Lo de esta Semana Santa ha sido de película. Salvo cuatro gotas mal contadas en el norte, el tiempo ha sido tan primaveral que rozaba lo veraniego. Y claro, quien más quien menos, todos hemos aprovechado para sacudirnos las polillas del invierno y tomar un poco de aire fresco.
Nosotros hemos estado en un pueblecito de la sierra de Madrid, de esos en los que las señoras siguen bajando a los Oficios engalanadas como la ocasión merece y el Viernes Santo solo quedan abiertas un par de tiendas regentadas por asiáticos, que hasta allí han llegado.
Además de la liturgia propia de estos días, nuestra agenda ha estado marcada por las excursiones. Las ha habido de todo tipo, desde las cortas con muchos metros de desnivel hasta los paseos por agradable senda. En algunas hemos vuelto reventados. En otras, con sabor a poco. En todas hemos disfrutado.
Me planteaba todos los beneficios que obtenemos por un plan de ocio tan sencillo como un día en el campo. El primero es muy evidente: respiramos aire puro. Recuerdo que en una ocasión nos llevamos a una de nuestras excursiones a una amiguita de nuestras hijas que era urbanita total. Cuando llegamos a un denso pinar nos dijo: «¡Mmmmm, qué bien huele, como el ambientador que mi padre lleva en el coche!
No digo yo que tengamos que llenar nuestras casas de gallinas para que nuestros hijos no piensen que los huevos nacen ya en el supermercado, pero un poco de realidad campestre no les va a hacer mal. Y además contamos con su permanente sorpresa ante cualquier animal o planta tan sofisticado como la oruga procesionaria del pino. Por cierto, «no-se-toca» y hubo uno que no puedo resistir tan absurda tentación.

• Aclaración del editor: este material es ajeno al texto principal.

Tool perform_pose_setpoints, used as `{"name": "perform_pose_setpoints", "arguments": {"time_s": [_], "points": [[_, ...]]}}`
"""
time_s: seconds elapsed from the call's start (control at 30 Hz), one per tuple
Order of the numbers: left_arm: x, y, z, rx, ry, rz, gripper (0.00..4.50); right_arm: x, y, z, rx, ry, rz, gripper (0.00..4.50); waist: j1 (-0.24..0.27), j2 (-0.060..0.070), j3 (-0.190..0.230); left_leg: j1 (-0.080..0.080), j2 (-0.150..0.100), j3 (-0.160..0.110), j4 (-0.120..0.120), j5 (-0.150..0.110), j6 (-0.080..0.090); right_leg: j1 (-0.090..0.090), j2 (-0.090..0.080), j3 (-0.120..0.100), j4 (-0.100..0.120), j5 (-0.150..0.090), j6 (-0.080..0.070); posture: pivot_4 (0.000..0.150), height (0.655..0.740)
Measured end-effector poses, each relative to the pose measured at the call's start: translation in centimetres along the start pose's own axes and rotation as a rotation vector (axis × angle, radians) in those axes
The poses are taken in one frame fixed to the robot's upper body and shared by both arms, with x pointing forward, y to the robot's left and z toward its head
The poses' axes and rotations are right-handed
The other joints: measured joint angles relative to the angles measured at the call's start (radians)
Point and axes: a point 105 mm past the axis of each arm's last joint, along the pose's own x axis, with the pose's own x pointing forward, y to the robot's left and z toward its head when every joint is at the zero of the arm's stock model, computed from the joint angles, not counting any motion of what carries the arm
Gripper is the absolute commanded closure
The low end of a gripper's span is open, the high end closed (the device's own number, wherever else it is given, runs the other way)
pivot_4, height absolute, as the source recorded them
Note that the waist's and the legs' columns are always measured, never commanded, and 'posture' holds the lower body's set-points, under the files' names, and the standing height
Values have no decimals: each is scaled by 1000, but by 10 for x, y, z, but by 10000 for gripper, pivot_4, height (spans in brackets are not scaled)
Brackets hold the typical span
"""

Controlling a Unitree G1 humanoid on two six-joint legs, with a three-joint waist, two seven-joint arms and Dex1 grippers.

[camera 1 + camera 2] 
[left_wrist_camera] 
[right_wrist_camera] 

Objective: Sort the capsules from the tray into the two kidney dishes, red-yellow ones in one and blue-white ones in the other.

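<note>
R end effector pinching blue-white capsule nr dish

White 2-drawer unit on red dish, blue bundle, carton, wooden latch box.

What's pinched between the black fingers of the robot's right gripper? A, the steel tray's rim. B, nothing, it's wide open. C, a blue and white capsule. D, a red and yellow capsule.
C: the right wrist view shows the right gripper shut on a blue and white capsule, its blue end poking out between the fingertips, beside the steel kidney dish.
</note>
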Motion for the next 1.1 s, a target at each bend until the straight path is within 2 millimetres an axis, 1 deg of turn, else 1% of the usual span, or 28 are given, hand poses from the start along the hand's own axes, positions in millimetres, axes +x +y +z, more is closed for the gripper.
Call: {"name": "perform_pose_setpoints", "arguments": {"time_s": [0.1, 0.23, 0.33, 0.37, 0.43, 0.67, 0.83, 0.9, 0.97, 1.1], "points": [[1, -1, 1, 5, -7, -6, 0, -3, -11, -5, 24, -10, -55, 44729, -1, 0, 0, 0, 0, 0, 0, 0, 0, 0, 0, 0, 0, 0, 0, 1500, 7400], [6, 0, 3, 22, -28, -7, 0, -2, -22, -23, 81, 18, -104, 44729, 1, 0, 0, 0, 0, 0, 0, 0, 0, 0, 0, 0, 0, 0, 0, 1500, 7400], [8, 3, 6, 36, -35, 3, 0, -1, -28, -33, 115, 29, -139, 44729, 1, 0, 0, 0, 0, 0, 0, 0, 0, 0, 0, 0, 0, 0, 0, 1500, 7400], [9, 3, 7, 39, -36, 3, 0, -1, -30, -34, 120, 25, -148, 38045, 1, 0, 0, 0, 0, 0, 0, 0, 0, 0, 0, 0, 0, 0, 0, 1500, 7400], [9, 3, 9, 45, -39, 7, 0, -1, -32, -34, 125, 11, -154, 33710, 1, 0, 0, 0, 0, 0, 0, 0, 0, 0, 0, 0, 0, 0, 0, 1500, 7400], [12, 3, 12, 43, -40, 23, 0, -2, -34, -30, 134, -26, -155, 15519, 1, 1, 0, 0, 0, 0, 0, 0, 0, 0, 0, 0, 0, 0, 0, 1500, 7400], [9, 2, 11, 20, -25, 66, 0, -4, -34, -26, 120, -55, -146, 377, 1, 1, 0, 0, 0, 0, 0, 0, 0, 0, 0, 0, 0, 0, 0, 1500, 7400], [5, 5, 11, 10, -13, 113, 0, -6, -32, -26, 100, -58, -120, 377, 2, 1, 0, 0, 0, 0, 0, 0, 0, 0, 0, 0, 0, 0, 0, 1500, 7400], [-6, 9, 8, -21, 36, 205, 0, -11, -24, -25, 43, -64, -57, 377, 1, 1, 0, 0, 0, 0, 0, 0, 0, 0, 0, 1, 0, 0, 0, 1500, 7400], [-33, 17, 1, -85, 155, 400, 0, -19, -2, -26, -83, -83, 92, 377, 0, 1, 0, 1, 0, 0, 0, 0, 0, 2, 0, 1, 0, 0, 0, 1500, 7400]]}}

El segundo beneficio tiene que ver con la comida. Siempre he sospechado que tenemos a los niños sobrealimentados y eso provoca que no siempre manifiesten el hambre que esperábamos de ellos tras nuestro paso por la cocina. Pero una buena jornada de campo abre el apetito hasta al más pintado. Da gusto ver a ese niño nuestro con el que mantenemos la perpetua cantinela del «venga, vamos, una cucharada más» engullir en segundos un buen bocata de chorizo y añadir una manzana como postre.
El tercer beneficio es que el campo nos sirve para «hacer familia». No nos engañemos con los principios que son de todo menos bucólicos. Para estos hijos digitales nuestros, una jornada sin conexión alguna a WiFi es casi una insensatez así que de primeras no podemos esperar que nos monten una fiesta. Además, los niños son pequeños pero no tontos y saben que andar cuesta, y si es hacia arriba, más.
Ya, ya sé que llama la atención que protesten ante una tímida montaña y sin embargo estén dispuestos a achicharrarse al sol en un partido de fútbol. Pero es que con papá y mamá da bastante más pereza.
Sin embargo, superados los 20 primeros minutos de quejas por el frío/calor, hambre/sed, botas grandes/pequeñas, llega el tiempo de la euforia por el objetivo conseguido. Se sienten orgullosísimos de sus gestas y nos preguntan una y otra vez cuántos kilómetros han hecho y cuánto tiempo han estado andando aunque no tengan noción alguna del espacio ni del tiempo.
Es entonces cuando se obra el milagro y, como explica con tanto acierto la película «Del Revés», todos esos recuerdos, impactantes y emocionales, marcarán de por vida la memoria de nuestros hijos de la que nosotros formaremos parte indeleble.